Transforming a neural circuit to function without oxygen and glucose delivery

Abstract

Disruptions in the delivery of oxygen and glucose impair the function of neural circuits, with lethal consequences commonly observed in stroke and cardiac arrest. Intense focus has been placed on understanding how to overcome neuronal failure during energy stress. Important insights into neuroprotective strategies have come from studies of evolutionary adaptations for survival in hypoxic environments, such as those seen in turtles, naked mole-rats, and several other animals1. Amphibians are not usually numbered among 'champion' hypoxia-tolerant vertebrates, yet here we demonstrate a massive increase in the capacity of a neural circuit to produce activity following oxygen and glucose deprivation in adult bullfrogs. Rhythmic output from a brainstem circuit failed following minutes of severe hypoxia and simulated ischemia; however, after hibernation this network produced patterned activity for ∼3.5 hours during severe hypoxia and ∼2 hours in ischemia.

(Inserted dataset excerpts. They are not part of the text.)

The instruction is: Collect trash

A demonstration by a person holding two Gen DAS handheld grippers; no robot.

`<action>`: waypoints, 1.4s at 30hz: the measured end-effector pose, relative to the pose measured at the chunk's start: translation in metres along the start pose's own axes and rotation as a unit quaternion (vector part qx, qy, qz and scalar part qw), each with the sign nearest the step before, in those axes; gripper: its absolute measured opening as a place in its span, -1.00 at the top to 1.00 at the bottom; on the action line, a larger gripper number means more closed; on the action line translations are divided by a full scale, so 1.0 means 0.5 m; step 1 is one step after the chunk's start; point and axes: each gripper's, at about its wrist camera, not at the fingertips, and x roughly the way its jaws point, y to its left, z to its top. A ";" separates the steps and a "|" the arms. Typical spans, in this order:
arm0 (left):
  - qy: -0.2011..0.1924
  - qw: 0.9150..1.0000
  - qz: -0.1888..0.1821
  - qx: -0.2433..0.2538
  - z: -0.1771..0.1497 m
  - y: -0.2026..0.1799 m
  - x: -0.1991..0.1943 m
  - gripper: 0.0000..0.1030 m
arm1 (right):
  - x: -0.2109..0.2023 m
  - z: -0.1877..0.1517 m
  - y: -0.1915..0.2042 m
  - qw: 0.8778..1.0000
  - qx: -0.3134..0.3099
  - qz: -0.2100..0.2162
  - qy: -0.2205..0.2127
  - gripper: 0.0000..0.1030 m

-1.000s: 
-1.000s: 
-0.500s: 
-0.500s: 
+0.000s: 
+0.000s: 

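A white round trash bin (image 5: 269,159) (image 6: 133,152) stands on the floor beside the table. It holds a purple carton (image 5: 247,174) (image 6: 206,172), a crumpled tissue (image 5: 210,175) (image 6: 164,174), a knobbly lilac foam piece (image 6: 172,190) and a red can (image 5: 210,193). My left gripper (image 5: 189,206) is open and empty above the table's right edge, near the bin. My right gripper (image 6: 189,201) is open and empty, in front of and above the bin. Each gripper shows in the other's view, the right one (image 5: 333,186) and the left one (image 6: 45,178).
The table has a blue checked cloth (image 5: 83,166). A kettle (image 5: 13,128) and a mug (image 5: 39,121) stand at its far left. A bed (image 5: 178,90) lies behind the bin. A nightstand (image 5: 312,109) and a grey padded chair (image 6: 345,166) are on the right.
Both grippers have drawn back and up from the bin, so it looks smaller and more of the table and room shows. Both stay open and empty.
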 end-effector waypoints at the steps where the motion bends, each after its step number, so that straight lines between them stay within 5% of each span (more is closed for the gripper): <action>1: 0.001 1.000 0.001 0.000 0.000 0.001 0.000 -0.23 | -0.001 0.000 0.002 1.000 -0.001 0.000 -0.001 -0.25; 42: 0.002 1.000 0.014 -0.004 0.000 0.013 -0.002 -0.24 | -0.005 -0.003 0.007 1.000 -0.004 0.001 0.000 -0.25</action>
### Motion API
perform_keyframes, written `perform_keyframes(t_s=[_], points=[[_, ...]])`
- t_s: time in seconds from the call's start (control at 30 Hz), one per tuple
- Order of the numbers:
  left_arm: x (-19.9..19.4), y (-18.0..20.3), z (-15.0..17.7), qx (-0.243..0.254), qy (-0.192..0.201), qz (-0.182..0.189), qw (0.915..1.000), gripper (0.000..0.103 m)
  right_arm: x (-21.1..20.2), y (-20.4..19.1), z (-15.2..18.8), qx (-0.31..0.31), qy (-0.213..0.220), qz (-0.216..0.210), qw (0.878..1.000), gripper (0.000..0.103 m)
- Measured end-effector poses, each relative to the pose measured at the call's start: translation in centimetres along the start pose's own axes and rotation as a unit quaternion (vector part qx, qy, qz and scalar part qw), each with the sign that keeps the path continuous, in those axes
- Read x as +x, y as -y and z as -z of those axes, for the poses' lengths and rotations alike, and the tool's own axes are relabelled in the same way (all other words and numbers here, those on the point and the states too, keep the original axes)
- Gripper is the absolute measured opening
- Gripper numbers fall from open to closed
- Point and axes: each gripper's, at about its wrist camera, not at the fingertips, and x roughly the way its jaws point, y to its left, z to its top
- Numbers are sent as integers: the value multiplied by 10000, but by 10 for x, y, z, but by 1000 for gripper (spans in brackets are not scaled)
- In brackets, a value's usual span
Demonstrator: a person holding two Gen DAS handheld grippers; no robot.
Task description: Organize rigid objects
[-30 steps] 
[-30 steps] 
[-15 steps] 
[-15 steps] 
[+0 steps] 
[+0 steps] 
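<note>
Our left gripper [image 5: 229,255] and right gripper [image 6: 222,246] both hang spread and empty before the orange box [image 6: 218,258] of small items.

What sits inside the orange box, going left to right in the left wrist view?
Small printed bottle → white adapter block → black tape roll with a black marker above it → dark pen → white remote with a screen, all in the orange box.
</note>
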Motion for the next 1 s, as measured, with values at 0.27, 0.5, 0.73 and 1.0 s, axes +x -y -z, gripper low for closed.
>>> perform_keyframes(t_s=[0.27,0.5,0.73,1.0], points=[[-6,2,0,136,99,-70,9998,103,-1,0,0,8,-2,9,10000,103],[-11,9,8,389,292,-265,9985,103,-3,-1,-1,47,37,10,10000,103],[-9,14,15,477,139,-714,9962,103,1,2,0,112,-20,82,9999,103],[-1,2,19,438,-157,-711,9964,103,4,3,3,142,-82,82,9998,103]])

This remarkable improvement was supported by a switch to brain glycogen to fuel anaerobic glycolysis, a pathway thought to support neuronal homeostasis for only a few minutes during ischemia2. These results reveal that circuit activity can exhibit dramatic metabolic plasticity that minimizes the need for ATP synthesis, and these findings represent the greatest range in hypoxia tolerance within a vertebrate neural network. Uncovering the rules that allow the brain to flexibly run only on endogenous fuel reserves will reveal new insights into brain energetics, circuit evolution, and neuroprotection.